**What you should do:** The data below should be restated word for word, with every picture omitted.

**Supplied material:**
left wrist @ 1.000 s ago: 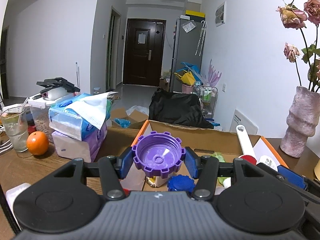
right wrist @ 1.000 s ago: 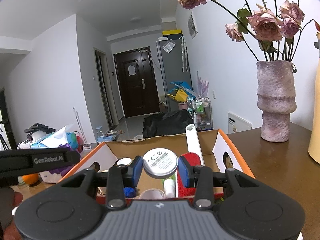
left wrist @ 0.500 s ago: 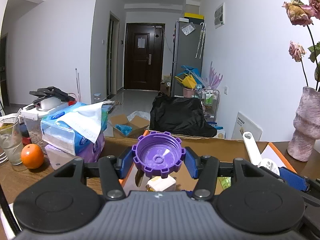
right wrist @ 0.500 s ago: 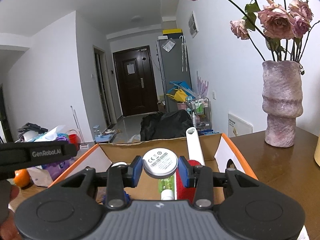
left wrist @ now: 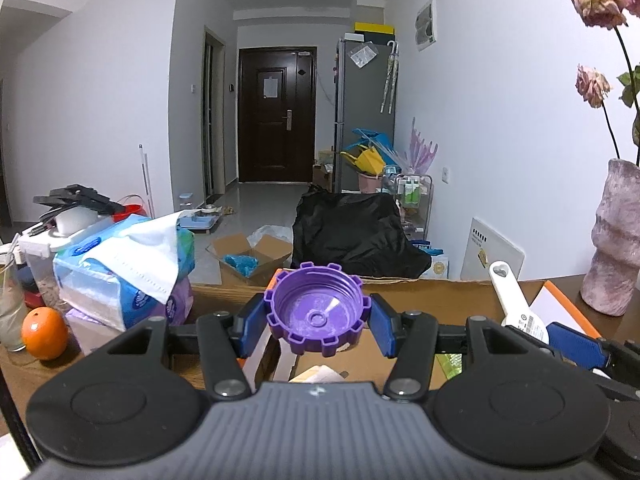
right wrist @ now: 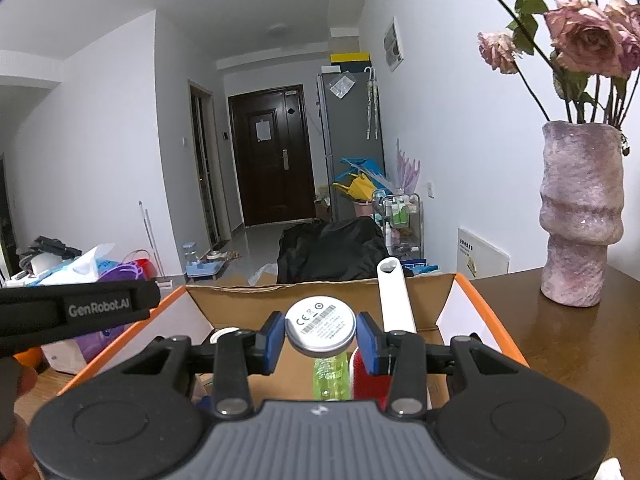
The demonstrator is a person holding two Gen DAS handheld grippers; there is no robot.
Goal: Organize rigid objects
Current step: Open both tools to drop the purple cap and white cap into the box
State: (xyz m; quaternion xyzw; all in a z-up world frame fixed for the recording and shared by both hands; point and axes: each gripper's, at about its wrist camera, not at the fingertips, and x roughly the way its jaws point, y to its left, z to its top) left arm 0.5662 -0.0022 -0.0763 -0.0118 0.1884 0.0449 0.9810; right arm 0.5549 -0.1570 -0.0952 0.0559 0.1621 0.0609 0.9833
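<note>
Raised higher, left hand-held gripper (left wrist: pixel 318 322) clamps purple cap (left wrist: pixel 317 313).

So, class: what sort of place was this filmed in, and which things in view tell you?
Most likely a lived-in flat. A dark front door ends a hallway, a grey fridge stands beside it, and a vase of dried roses sits on a wooden table.

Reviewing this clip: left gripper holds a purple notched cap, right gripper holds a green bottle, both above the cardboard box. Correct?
Not quite. The right gripper is shut on a round white disc, as the right wrist view shows; the green bottle lies in the cardboard box below. The left gripper does hold the purple notched cap.
</note>
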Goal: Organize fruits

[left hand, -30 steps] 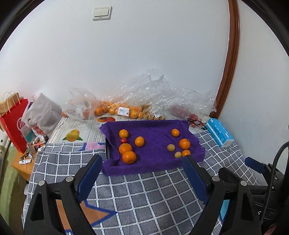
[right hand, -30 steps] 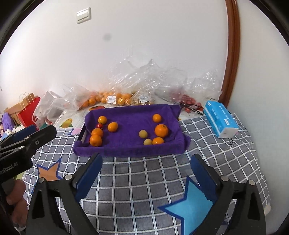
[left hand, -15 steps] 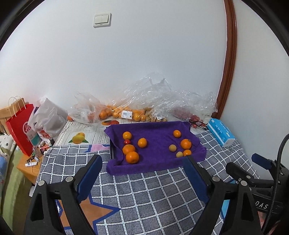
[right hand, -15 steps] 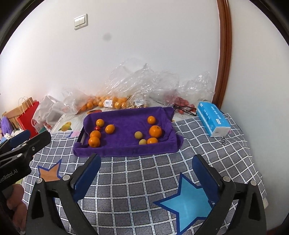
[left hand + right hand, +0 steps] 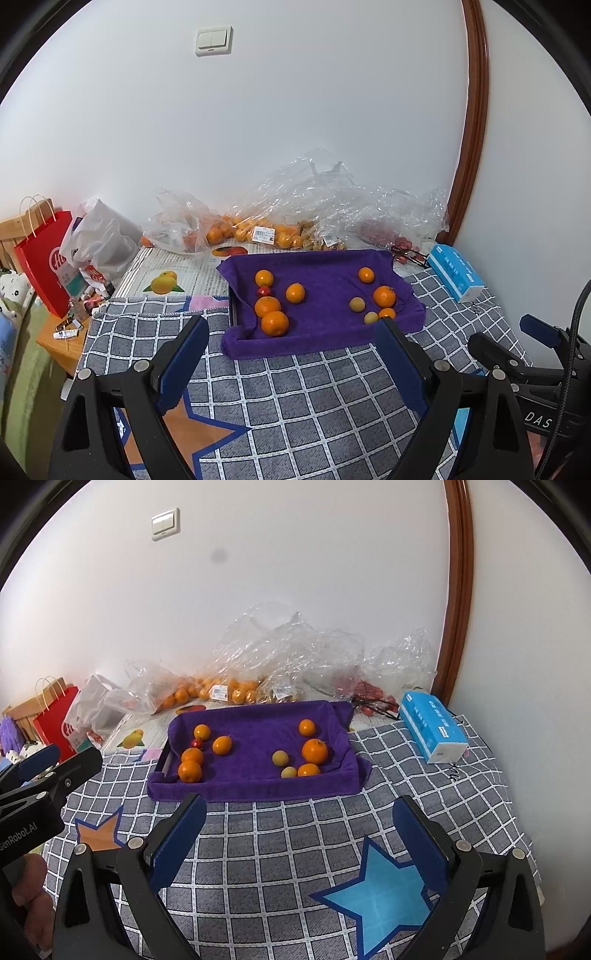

**Response area:**
left wrist @ 1.000 s ago: 
right wrist @ 1.000 s ago: 
left wrist @ 0.500 s ago: 
right wrist @ 0.500 s ago: 
left wrist @ now: 
right wrist @ now: 
The demonstrator is a person holding two Gen DAS handheld grippers; there is no robot.
Goal: Organize rigid objects
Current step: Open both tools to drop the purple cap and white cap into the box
State: (xyz m; quaternion xyzw; all in a z-up world frame fixed for the recording and shared by both hands; point and axes: each gripper's, at about its wrist camera, not at the fingertips, and x roughly the way its jaws point, y to its left, z to its top) left arm 0.5662 -0.0022 -0.0763 -0.0118 0.1884 0.0449 0.9810; right arm 0.5549 -0.1570 -0.0952 0.0559 0.1621 0.0609 0.9833
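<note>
Raised higher, left hand-held gripper (left wrist: pixel 318 322) clamps purple cap (left wrist: pixel 317 313).

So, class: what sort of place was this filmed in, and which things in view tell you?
Most likely a lived-in flat. A dark front door ends a hallway, a grey fridge stands beside it, and a vase of dried roses sits on a wooden table.

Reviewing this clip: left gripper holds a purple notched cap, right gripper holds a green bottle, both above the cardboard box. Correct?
Not quite. The right gripper is shut on a round white disc, as the right wrist view shows; the green bottle lies in the cardboard box below. The left gripper does hold the purple notched cap.
</note>
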Goal: Organize fruits

[left hand, -30 steps] 
[right hand, -30 steps] 
[left hand, -15 steps] 
[right hand, -15 steps] 
[left hand + right hand, +0 steps] 

Besides this answer, the exercise requires nothing else.